Exercise brief:
Check every line of the data below for the word "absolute". Copy the ones that have it.

_____

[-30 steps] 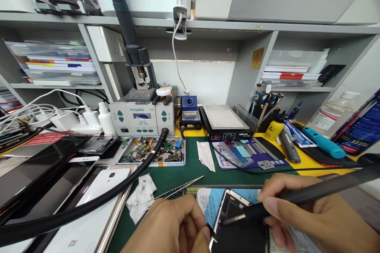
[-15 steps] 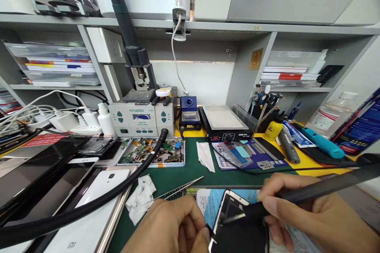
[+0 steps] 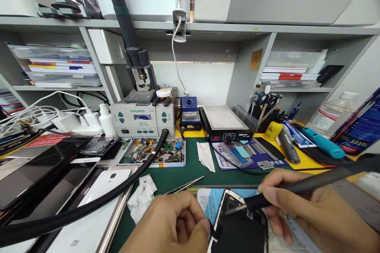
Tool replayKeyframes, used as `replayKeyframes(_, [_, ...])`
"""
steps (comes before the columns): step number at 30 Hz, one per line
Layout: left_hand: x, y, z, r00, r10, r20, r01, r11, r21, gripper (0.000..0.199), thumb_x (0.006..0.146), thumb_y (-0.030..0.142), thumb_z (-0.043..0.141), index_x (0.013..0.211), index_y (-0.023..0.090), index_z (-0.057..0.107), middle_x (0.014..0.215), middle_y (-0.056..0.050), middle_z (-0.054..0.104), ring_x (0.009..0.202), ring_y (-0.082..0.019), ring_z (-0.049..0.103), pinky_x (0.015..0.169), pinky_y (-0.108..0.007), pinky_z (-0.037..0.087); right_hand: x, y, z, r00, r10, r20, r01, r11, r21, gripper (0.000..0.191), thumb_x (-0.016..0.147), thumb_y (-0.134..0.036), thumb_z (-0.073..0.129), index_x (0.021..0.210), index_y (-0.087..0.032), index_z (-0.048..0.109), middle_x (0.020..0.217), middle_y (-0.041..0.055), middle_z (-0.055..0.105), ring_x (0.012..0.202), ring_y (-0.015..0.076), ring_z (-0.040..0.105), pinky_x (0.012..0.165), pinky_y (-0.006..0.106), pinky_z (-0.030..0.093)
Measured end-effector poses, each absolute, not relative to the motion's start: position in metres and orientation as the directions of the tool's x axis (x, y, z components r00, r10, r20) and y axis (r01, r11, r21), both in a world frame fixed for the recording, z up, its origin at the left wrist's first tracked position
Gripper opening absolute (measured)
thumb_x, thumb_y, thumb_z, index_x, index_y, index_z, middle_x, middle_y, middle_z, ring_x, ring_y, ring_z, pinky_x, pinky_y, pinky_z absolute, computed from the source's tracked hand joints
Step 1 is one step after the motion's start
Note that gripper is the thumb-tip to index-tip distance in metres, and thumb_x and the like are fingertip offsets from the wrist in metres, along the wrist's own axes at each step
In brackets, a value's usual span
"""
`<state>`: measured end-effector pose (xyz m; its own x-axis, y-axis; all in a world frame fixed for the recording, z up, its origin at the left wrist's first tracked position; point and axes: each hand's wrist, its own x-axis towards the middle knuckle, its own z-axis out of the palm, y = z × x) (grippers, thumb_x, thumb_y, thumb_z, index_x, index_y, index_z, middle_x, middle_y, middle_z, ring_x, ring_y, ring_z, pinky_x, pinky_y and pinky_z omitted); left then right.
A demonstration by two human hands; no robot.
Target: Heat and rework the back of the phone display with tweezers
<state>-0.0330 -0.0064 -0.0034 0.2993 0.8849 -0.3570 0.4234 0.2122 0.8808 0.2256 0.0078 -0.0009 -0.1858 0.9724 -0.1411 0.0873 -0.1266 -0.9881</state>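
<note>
Shelving [image 3: 219, 27] stands behind green mat [image 3: 191, 169]; right hand [image 3: 308, 207] grips black tool [image 3: 322, 182].

Phone panel [image 3: 240, 231] cut off at bottom; tweezers [image 3: 184, 185] partly hidden behind left hand [image 3: 170, 221]; black strip [image 3: 215, 230] partly hidden in fingers [image 3: 204, 225].

Bare left hand [image 3: 173, 223], bare right hand [image 3: 310, 205]
</note>
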Motion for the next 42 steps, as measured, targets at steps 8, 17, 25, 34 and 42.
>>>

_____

Expected answer:
Measured end-effector poses, each absolute, not relative to the motion's start: position in metres and orientation as the directions of the tool's x axis (x, y, z components r00, r10, r20) and y axis (r01, r11, r21), both in a world frame fixed for the recording, z up, its origin at the left wrist's first tracked position
Gripper opening absolute (measured)
thumb_x, thumb_y, thumb_z, index_x, index_y, index_z, middle_x, middle_y, middle_z, ring_x, ring_y, ring_z, pinky_x, pinky_y, pinky_z absolute, computed from the source's tracked hand joints

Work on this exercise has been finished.